Along with holding multiple substantive meetings, the group also solicited input from a range of actors across several different forums, including internet consultations and face-to-face meetings, as it conducted its preparations. (See Bridges Weekly, 11 April 2013)
The report issued last Thursday outlines five “transformative shifts” that are needed for driving a post-2015 agenda, with one of the most ambitious being a goal to end extreme poverty - defined as the number of people living on less than US$1.25 per person per day - by 2030. The MDGs had attempted only to halve that number by 2015.
“This is something that leaders have promised time and again throughout history,” the panel said. “Today, it can actually be done.”
However, to reach such a goal, the panel stressed that sustainable development must be “at the core” of any post-2015 agenda, particularly given the potential for climate change to affect the world’s poorest. “The cost of taking action now [on climate change] will be much less than the cost of dealing with the consequences later,” they warned.
In order to meet the goals highlighted within the report, the panel also noted trade’s potential to affect efforts at pursuing sustainable development. Inclusive growth, they said, must be supported by a global economy that encourages “development-friendly trade.”
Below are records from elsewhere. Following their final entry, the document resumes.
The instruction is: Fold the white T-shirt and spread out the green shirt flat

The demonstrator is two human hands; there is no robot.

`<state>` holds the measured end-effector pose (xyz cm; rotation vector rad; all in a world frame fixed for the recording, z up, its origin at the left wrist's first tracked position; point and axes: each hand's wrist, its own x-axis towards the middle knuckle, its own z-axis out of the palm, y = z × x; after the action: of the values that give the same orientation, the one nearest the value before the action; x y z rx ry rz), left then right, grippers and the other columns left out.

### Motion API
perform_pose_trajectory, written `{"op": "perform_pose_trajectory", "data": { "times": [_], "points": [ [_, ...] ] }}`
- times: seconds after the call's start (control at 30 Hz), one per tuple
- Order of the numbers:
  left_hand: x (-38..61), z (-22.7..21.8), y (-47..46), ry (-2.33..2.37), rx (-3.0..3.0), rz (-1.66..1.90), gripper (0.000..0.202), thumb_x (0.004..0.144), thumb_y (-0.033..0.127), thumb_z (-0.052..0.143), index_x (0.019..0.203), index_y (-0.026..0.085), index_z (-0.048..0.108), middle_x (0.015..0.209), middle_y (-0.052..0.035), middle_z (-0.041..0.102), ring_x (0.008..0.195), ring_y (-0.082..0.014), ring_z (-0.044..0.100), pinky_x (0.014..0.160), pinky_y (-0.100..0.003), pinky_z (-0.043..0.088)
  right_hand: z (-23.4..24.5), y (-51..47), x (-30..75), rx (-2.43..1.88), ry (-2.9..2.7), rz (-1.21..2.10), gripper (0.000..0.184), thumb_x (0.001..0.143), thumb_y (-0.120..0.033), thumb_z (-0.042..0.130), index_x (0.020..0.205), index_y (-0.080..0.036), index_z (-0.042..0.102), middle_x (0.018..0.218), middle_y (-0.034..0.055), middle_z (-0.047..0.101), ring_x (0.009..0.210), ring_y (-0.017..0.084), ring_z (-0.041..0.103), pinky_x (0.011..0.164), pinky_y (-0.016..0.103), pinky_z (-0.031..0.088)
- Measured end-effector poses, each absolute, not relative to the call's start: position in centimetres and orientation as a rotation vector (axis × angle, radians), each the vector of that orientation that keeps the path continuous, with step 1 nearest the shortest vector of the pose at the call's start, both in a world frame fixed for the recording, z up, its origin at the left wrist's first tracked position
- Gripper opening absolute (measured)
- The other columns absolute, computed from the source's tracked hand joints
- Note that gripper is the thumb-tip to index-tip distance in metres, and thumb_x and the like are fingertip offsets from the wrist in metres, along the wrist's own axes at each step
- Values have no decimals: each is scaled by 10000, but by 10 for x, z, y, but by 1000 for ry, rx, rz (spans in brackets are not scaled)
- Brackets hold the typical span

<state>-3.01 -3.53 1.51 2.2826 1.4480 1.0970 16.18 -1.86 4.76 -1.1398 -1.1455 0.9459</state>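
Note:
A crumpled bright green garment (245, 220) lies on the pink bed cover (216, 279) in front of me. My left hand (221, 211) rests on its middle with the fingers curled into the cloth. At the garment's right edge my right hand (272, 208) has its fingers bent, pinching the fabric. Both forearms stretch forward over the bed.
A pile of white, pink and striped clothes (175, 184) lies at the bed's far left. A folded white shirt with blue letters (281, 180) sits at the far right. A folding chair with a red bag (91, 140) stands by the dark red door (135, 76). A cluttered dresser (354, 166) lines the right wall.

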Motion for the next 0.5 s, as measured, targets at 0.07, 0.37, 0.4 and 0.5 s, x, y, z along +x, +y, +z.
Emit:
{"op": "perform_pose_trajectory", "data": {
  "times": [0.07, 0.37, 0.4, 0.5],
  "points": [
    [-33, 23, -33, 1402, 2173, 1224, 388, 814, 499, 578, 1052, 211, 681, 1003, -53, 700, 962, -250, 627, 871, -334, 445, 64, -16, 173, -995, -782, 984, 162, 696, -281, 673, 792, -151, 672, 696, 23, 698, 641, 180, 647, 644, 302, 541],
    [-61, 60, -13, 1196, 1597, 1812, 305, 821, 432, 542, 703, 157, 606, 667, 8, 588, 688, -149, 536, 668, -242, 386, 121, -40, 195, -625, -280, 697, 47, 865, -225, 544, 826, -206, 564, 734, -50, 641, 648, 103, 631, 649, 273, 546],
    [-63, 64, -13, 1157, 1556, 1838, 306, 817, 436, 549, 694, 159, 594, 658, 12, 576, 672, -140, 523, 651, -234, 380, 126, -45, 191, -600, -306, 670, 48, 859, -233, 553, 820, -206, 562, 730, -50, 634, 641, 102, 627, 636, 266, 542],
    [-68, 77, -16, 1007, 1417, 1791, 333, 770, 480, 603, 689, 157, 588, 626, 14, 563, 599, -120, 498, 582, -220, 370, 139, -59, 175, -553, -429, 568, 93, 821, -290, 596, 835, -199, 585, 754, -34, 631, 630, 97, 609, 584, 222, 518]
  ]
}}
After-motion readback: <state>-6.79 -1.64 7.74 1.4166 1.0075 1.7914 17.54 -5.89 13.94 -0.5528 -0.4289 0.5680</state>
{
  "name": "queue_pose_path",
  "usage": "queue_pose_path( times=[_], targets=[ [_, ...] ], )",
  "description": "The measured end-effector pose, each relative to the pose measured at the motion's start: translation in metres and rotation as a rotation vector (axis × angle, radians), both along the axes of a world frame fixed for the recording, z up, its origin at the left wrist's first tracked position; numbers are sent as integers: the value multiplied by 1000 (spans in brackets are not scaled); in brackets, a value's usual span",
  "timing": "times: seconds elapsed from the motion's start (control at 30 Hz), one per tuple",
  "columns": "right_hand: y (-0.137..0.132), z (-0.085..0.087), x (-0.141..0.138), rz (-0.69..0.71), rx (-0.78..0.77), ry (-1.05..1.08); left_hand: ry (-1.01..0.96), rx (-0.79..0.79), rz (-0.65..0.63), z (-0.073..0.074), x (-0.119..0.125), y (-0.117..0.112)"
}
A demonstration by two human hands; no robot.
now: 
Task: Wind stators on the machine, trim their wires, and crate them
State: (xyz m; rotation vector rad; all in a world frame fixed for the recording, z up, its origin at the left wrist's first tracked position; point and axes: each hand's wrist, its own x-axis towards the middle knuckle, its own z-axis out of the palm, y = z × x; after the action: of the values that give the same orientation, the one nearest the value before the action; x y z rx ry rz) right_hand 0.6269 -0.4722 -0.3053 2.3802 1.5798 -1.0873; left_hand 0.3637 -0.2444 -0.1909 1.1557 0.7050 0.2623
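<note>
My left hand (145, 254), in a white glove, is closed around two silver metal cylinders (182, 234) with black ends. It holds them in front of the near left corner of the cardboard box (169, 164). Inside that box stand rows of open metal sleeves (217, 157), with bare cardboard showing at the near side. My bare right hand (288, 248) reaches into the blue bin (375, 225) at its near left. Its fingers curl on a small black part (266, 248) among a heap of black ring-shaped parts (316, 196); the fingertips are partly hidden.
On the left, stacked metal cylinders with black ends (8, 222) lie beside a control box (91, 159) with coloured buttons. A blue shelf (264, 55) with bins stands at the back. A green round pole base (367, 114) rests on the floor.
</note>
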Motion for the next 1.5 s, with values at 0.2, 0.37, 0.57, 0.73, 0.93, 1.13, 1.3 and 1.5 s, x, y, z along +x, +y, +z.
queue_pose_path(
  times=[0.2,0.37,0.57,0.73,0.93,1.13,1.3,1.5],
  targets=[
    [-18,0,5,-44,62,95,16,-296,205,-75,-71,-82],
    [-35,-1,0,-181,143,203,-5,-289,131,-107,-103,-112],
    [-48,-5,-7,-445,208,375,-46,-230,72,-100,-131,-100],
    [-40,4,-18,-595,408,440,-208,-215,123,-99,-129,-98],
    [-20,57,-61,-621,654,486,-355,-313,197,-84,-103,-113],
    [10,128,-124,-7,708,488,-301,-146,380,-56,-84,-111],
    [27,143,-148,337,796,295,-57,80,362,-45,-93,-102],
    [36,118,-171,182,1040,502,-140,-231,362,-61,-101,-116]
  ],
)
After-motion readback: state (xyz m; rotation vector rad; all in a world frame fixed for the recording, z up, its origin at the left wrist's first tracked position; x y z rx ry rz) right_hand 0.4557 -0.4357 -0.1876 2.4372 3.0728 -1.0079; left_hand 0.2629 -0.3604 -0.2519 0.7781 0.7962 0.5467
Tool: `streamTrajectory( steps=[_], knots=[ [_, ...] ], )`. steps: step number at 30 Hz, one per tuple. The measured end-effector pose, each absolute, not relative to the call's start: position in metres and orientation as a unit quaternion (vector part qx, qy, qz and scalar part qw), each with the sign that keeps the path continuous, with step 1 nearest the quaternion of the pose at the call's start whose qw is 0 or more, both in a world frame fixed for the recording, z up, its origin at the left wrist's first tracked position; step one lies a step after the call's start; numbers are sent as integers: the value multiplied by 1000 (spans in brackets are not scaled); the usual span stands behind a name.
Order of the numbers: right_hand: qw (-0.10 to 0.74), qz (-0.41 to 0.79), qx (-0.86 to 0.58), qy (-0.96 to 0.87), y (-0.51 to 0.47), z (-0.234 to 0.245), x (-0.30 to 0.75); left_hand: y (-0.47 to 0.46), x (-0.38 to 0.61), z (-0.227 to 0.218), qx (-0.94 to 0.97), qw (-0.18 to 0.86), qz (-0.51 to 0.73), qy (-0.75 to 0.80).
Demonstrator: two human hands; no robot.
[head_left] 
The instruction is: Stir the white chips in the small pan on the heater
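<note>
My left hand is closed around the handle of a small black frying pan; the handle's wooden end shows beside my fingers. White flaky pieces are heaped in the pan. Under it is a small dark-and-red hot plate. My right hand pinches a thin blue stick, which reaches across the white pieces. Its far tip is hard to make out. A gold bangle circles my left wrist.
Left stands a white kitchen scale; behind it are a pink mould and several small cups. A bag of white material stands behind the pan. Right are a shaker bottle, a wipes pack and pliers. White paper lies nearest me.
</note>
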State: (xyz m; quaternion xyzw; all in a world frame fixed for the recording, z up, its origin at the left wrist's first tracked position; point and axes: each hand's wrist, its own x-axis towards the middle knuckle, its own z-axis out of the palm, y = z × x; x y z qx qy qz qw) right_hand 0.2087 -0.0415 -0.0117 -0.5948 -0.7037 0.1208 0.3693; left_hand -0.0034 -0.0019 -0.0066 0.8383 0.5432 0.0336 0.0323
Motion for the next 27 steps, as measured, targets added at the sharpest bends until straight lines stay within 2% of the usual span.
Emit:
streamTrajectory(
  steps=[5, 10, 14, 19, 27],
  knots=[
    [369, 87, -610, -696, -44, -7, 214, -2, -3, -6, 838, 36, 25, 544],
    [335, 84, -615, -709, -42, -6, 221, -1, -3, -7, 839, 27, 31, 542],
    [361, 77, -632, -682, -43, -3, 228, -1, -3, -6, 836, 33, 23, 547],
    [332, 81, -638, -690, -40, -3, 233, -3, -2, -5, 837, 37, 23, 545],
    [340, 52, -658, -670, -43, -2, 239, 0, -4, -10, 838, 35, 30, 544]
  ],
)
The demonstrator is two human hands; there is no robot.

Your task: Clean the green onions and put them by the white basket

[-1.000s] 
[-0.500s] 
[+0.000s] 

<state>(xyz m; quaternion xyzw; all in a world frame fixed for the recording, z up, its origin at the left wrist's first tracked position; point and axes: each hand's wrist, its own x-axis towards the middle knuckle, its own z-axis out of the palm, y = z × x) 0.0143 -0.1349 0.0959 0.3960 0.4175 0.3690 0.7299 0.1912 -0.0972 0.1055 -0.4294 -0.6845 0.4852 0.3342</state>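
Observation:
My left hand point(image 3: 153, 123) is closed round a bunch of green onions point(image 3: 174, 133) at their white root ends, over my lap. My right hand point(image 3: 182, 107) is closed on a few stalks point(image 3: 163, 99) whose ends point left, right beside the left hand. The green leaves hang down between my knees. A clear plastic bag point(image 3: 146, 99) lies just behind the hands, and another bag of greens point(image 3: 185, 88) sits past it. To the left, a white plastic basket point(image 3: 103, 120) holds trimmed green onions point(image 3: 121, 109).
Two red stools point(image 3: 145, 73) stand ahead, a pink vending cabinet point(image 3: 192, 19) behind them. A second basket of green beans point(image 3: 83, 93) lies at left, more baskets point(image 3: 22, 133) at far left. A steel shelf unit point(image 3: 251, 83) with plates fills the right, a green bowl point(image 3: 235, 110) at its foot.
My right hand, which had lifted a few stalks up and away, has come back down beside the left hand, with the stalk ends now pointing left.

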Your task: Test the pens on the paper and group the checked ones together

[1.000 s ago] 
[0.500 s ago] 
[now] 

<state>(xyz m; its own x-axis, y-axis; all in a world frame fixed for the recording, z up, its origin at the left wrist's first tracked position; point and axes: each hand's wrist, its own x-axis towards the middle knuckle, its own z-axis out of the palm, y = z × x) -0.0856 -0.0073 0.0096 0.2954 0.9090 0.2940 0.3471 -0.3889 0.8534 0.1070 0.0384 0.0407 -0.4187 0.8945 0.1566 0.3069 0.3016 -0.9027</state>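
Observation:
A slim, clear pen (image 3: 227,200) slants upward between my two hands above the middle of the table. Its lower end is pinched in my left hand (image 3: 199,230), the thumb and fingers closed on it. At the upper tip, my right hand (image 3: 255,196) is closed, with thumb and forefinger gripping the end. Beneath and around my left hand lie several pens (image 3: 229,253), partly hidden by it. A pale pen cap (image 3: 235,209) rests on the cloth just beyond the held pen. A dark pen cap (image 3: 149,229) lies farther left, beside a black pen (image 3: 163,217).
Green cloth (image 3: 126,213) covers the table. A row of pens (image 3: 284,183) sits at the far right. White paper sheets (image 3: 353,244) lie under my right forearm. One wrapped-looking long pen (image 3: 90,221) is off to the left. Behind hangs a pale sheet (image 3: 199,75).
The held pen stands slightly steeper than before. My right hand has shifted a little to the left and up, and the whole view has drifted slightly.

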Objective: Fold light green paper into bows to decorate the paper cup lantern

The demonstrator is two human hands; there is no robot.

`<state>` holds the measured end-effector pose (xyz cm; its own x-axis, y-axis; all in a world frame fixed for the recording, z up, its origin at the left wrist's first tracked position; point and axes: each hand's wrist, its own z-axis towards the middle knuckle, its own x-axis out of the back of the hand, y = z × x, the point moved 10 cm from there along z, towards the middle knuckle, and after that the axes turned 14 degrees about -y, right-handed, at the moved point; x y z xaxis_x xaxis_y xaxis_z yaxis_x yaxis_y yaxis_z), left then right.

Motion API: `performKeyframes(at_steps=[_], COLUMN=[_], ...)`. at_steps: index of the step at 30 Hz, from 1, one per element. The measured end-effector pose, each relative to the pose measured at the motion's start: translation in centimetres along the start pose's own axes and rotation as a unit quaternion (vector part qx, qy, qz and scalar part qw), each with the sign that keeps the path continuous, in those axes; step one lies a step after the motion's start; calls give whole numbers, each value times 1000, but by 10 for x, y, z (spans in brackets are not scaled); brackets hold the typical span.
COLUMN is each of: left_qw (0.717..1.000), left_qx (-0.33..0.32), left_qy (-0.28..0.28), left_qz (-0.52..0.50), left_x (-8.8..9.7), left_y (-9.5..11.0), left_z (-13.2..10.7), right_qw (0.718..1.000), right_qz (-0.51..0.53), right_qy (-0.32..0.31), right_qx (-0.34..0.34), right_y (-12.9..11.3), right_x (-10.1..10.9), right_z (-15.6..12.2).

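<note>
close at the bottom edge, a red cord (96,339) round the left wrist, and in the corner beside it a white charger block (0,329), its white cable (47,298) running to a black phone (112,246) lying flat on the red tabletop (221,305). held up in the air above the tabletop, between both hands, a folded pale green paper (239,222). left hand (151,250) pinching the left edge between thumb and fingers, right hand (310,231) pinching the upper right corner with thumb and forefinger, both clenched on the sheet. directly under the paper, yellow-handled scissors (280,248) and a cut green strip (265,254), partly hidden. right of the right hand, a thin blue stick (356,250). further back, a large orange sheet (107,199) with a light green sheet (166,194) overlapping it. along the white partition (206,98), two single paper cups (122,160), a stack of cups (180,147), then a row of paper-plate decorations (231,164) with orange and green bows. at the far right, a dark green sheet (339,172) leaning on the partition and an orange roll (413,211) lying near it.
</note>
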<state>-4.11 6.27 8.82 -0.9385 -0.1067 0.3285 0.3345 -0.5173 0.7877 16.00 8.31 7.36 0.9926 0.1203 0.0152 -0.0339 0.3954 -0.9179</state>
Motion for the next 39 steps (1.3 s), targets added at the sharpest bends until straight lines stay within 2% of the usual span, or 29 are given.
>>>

“More than aid is needed to implement sustainable development worldwide,” the panel said, calling for increased engagement with the international trade system and faster trade-related reforms
Overall, the final report outlines 12 universal goals, with an accompanying 54 targets. The goals focus on topics such as poverty, gender equality, quality education, food security, universal access to water and sanitation, and natural resource management, among others.
Civil society response
The report has garnered a mixed response from civil society groups. While many have supported the report’s goal of ending extreme poverty and the increased attention on the links between environment and development - which many had seen as lacking in the current MDGs - criticisms have been raised by some around the fact that no standalone goal exists on tackling inequality.
“The panel has failed to recognise the growing consensus that high levels of inequality are both morally repugnant and damaging for growth and stability,” Oxfam Deputy Advocacy and Campaign Director Stephen Hale said in a statement. Development economist Andy Sumner, meanwhile, cautioned recently in remarks to The Guardian that the report’s goal of ending poverty can only be met “if inequality falls,” prompting questions concerning the absence of an inequality-specific goal.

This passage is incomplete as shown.